Work to be completed: Below, some lines carry pictures; leave those pictures out and retype exactly the lines from the one with "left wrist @" through the one with "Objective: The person".

Material provided:
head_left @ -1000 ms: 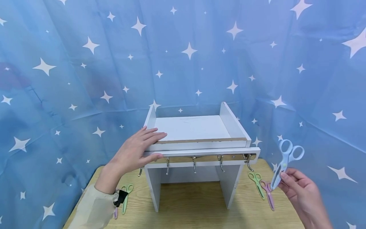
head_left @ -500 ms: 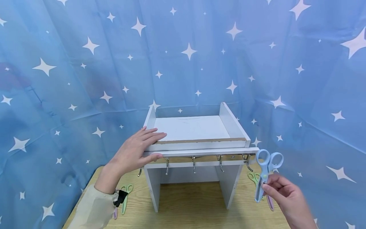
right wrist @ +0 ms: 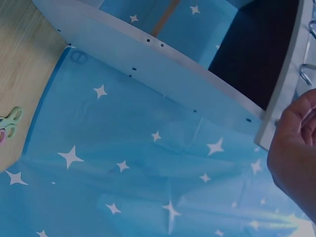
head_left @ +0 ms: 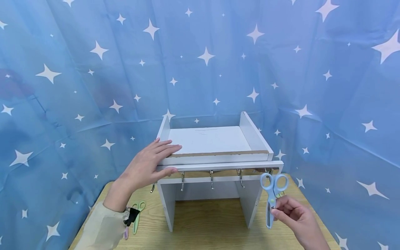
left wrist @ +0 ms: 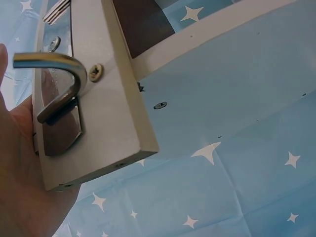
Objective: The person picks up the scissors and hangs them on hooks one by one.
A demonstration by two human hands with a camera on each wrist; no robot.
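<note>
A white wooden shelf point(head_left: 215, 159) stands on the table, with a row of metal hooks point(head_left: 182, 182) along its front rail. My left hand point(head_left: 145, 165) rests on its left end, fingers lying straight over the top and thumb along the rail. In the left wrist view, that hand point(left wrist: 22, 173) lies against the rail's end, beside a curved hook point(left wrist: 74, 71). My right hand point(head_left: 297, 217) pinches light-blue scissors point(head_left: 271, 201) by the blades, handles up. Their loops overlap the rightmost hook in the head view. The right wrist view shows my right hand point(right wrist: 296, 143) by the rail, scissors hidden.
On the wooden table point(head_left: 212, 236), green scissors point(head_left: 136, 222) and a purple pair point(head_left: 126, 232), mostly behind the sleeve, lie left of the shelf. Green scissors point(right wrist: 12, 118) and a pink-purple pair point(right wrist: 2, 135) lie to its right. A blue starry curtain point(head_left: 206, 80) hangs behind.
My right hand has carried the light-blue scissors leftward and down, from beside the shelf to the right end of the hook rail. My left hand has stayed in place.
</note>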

Answer to the exercise:
left wrist @ +0 ms: 
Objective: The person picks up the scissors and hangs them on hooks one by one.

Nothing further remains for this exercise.